Exercise objective. Across the listing below, state how many lines hold the string "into"; write nothing but that number.
━━━━━━━━━━━━━━━━━━━━━━━━━━━━━━
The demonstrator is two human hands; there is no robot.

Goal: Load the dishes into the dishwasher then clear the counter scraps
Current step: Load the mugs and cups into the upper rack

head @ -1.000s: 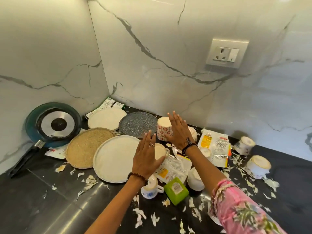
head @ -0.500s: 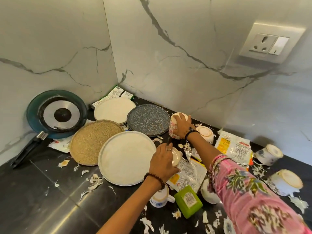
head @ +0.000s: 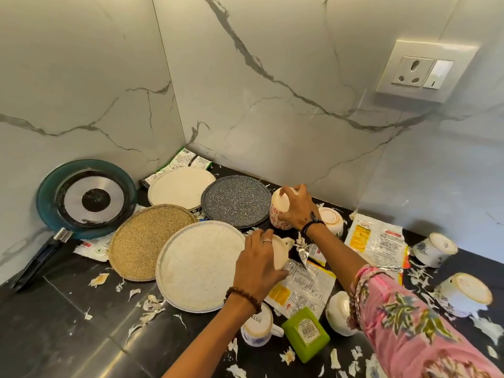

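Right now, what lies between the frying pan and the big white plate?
In the head view, the brown woven plate lies between the frying pan and the big white plate.

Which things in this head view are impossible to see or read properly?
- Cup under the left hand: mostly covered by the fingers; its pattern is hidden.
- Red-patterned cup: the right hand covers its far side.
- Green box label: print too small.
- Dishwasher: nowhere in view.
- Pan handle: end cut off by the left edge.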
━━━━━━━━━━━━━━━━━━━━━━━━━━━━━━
Problem solution. 2